Required action - Write out the material in full, matching each line exactly.

Records for this exercise -
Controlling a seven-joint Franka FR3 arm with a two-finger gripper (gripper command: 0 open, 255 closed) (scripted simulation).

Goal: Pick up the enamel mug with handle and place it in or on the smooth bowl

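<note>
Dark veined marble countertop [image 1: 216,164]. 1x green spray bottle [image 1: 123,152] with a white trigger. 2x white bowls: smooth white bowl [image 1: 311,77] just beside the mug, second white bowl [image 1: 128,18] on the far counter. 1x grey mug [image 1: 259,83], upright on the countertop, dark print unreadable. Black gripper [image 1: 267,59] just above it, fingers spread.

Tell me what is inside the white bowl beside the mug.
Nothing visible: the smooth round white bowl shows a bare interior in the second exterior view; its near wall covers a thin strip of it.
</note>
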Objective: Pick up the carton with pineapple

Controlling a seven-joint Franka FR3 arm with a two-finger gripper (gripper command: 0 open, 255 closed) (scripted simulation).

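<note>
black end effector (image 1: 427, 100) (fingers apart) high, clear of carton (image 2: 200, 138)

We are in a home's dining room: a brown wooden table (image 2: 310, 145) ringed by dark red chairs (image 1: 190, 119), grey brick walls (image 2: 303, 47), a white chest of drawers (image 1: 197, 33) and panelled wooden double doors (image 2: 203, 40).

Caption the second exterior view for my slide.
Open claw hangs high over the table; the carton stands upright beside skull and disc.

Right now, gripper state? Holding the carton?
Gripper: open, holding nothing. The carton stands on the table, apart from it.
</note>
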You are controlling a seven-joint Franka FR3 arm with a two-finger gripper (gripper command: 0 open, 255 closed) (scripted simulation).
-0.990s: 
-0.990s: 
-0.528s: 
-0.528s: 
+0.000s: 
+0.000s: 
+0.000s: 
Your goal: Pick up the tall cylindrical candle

Answer space -
Controlling a seven-joint Franka FR3 arm with a two-finger gripper (gripper command: 0 open, 255 closed) (scripted simulation).

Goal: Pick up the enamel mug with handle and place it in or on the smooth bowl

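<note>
Dark veined marble countertop [image 1: 216,164]. 1x green spray bottle [image 1: 123,152] with a white trigger. 2x white bowls: smooth white bowl [image 1: 311,77] just beside the mug, second white bowl [image 1: 128,18] on the far counter. 1x grey mug [image 1: 259,83], upright on the countertop, dark print unreadable. Black gripper [image 1: 267,59] just above it, fingers spread.

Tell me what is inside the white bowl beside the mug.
Nothing visible: the smooth round white bowl shows a bare interior in the second exterior view; its near wall covers a thin strip of it.
</note>
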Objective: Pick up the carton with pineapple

Controlling a seven-joint Franka FR3 arm with a two-finger gripper (gripper command: 0 open, 255 closed) (scripted simulation).

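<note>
black end effector (image 1: 427, 100) (fingers apart) high, clear of carton (image 2: 200, 138)

We are in a home's dining room: a brown wooden table (image 2: 310, 145) ringed by dark red chairs (image 1: 190, 119), grey brick walls (image 2: 303, 47), a white chest of drawers (image 1: 197, 33) and panelled wooden double doors (image 2: 203, 40).

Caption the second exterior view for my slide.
Open claw hangs high over the table; the carton stands upright beside skull and disc.

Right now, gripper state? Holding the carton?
Gripper: open, holding nothing. The carton stands on the table, apart from it.
</note>
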You are controlling a seven-joint Franka FR3 arm with a two-finger gripper (gripper command: 0 open, 255 closed) (scripted simulation).
-0.990s: 
-0.990s: 
-0.528s: 
-0.528s: 
+0.000s: 
+0.000s: 
+0.000s: 
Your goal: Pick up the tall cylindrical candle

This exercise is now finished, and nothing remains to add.